Dalam seminar ilmiah yang diadakan di kampus STPMD “APMD” 29 April 2017
sebuah tema diangkat untuk diketahui oleh khalayak umum. Tema tersebut mudah
diucapkan, “Crime Against Humanity
(Kejahatan terhadap kemanusiaan) dan Genosida”, tetapi sangat sulit dalam
kenyataan.
Sepintas, kejahatan terhadap kemanusiaan dan Genosida bermakna sama, yaitu pemusnahan
terhadap kemanusiaan dan bertautan erat dengan pelanggaran HAM, tapi jika
ditelisik lebih dalam, kedua istilah tersebut memiliki arti masing-masing. Kejahatan terhadap
kemanusiaan memiliki korban yang berasal dari penganut ideologi dan paham
politik tertentu, contoh pembantaian terhadap Kulak (petani kaya dalam bahasa Rusia) oleh rezim Stalin yang
memaksakan konsep sosialisnya.

Mencegah Pengulangan
Mempelajari
sejarah masa lalu bukan saja menambah ilmu, tapi juga sebagai pengingat bagi
generasi masa depan agar tidak mengulangi kesalahan fatal di masa lampau.

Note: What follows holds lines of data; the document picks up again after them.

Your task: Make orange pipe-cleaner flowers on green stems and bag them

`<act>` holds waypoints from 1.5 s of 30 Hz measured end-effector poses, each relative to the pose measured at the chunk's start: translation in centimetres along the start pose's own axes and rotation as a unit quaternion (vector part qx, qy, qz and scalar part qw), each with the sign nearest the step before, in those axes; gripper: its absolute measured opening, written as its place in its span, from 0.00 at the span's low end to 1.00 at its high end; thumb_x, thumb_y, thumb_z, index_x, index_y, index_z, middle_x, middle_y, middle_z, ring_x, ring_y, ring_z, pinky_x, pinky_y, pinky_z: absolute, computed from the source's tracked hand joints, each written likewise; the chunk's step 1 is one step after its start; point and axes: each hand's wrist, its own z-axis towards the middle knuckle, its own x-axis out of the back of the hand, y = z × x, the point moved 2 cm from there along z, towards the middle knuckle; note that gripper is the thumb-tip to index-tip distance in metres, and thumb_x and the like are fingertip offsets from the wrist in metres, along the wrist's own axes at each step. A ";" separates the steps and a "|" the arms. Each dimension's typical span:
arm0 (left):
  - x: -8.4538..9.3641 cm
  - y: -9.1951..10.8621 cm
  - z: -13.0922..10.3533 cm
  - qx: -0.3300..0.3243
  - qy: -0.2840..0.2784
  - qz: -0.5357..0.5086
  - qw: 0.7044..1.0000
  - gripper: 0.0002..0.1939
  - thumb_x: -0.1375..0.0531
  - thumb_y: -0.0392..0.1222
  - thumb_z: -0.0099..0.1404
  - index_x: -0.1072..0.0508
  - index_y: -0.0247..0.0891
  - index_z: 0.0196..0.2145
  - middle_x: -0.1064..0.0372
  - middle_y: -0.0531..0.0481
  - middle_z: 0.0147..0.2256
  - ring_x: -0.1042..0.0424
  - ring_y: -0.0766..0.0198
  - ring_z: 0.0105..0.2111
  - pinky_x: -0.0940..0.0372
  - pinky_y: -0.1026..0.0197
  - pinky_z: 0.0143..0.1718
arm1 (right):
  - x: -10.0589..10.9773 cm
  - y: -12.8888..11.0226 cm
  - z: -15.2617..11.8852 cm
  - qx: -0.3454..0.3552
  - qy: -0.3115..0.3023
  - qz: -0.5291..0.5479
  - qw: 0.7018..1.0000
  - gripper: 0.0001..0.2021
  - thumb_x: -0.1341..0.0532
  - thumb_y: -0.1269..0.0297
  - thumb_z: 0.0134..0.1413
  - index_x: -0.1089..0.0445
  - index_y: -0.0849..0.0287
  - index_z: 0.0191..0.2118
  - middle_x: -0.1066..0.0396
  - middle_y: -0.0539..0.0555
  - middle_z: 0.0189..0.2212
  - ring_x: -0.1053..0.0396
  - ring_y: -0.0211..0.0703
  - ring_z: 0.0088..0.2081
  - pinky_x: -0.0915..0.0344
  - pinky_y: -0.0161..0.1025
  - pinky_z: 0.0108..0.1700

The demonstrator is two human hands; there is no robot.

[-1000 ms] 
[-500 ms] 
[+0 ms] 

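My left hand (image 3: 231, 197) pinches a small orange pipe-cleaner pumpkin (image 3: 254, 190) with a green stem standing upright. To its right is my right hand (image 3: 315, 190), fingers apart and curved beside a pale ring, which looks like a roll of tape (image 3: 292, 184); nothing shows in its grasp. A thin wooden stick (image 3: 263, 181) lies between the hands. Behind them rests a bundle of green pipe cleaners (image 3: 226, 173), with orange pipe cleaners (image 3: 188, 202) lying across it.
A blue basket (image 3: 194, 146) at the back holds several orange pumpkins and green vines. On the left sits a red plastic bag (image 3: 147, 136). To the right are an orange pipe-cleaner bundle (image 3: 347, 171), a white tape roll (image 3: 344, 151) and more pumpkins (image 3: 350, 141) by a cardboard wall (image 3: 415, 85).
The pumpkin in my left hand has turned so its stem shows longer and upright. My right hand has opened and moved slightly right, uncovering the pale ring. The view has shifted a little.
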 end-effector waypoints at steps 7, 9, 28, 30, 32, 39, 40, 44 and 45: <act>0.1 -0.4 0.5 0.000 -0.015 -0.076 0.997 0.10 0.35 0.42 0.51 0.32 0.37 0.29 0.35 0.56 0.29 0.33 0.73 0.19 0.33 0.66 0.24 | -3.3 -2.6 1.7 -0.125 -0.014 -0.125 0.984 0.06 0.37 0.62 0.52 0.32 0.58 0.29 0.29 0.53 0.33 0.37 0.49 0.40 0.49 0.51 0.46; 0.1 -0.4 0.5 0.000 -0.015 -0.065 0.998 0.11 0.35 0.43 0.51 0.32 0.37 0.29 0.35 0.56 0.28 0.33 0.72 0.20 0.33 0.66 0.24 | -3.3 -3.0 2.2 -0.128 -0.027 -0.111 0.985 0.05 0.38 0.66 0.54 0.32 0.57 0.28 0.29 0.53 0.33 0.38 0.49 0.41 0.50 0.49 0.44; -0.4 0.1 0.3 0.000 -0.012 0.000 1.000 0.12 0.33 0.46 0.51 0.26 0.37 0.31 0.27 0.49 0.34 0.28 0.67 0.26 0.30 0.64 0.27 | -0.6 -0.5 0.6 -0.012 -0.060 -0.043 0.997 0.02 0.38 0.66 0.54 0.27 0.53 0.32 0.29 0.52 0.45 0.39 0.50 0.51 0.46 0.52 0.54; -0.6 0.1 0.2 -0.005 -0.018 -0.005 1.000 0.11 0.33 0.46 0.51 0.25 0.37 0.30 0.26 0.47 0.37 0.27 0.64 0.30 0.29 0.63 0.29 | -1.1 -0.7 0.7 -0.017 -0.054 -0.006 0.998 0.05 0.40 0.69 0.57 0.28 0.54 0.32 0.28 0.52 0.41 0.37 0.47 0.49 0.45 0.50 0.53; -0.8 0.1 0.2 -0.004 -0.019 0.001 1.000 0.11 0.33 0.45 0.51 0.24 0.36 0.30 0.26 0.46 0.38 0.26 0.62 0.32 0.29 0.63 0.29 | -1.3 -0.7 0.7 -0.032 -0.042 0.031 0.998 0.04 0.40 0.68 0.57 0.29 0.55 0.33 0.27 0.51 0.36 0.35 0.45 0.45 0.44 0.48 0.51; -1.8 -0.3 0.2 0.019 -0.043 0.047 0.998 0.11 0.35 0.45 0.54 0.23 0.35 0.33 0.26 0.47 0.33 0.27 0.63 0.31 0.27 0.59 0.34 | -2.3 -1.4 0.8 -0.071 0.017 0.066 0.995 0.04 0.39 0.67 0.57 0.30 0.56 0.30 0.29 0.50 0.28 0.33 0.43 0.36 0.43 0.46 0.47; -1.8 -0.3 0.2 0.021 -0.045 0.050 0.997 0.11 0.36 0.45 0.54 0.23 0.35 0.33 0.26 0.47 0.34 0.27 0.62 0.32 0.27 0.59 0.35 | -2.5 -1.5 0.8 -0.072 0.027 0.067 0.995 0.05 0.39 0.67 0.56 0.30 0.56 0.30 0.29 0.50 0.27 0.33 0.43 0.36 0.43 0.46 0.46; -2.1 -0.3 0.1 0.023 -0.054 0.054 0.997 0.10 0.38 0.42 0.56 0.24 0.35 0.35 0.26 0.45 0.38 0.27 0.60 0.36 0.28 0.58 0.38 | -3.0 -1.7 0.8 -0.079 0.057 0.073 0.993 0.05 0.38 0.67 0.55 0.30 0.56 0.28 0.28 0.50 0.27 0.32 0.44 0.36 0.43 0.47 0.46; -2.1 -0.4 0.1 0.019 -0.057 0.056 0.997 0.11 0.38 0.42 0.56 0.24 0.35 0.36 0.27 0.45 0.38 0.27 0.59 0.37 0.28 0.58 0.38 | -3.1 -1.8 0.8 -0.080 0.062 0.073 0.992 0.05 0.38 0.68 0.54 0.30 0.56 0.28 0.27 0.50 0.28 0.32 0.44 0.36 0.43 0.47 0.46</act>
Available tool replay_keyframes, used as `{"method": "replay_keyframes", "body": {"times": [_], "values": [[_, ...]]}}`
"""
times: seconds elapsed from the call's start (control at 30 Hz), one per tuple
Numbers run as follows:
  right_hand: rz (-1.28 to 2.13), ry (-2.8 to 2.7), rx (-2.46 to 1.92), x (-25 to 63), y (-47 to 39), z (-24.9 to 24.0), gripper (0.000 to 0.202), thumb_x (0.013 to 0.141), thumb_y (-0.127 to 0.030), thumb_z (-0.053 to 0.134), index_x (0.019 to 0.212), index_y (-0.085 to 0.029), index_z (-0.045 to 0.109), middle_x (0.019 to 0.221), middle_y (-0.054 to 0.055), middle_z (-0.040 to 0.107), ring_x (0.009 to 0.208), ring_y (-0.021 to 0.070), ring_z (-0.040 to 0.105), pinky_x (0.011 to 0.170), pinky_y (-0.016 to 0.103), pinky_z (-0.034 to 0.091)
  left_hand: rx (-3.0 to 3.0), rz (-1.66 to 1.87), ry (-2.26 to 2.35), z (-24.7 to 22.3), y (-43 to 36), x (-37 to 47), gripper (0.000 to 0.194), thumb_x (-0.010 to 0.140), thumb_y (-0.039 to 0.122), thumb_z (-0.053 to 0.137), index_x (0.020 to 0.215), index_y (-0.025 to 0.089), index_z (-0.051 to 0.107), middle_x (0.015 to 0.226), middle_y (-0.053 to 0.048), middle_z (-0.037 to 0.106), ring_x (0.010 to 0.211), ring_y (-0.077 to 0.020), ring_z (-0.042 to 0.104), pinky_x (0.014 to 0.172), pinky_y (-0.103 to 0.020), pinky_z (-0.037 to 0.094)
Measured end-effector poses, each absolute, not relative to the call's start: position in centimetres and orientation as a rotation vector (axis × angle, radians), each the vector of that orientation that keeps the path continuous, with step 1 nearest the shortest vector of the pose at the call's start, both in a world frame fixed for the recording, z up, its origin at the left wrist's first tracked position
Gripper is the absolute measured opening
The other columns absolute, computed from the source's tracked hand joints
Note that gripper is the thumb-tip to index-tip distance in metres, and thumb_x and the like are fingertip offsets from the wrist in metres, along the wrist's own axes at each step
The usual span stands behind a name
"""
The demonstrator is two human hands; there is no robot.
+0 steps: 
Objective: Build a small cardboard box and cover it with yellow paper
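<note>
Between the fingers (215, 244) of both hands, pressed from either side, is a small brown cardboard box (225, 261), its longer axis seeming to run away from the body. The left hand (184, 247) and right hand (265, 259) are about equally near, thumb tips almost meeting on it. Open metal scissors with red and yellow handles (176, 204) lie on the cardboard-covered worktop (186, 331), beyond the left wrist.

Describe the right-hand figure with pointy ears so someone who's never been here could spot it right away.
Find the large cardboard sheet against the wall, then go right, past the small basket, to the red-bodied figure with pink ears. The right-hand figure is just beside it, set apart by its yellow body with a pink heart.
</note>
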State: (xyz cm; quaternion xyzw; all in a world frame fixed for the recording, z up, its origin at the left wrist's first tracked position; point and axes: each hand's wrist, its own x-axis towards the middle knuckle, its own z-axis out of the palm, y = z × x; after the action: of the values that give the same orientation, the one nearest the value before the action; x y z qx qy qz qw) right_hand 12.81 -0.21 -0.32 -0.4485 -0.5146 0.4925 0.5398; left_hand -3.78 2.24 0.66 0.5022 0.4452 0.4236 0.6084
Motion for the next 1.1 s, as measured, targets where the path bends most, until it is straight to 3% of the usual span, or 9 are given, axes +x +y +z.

Seiring berjalan waktu bukan tidak mungkin kasus pembantaian besar-besaran bisa
terulang, sebab hanya satu negara di dunia yang memasukkan korban politik ke
dalam korban genosida, sehingga negara ini dapat meminimalisir korban ketika
terjadi pergolakan politik.
Mengapa
demikian? Sebab kerangka penindakan pada kasus kekerasan terhadap kemanusian
(yang dipakai pada korban politik) memiliki fokus hanya pada pengakuan korban,
sehingga efek jera untuk pelaku di akar rumput tidak berdampak signifikan. Tapi
genosida memiliki fokus dari perspektif pelaku maka dapat diketahui apa niat
dan motifnya. Dari situlah tindakan pencegahan terhadap pewarisan niat pada anak cucunya dapat dilakukan.

Seminar siang
itu memberi pengetahuan baru yang praktis bagi pemuda saat ini, bahwa apapun
motif dan niatnya, pelanggaran HAM berat mesti ditindak agar terjadi
rekonsiliasi antara pelaku dan korban, terutama sebagai garansi tidak
berulangnya kejadian serupa di masa depan. (SRB).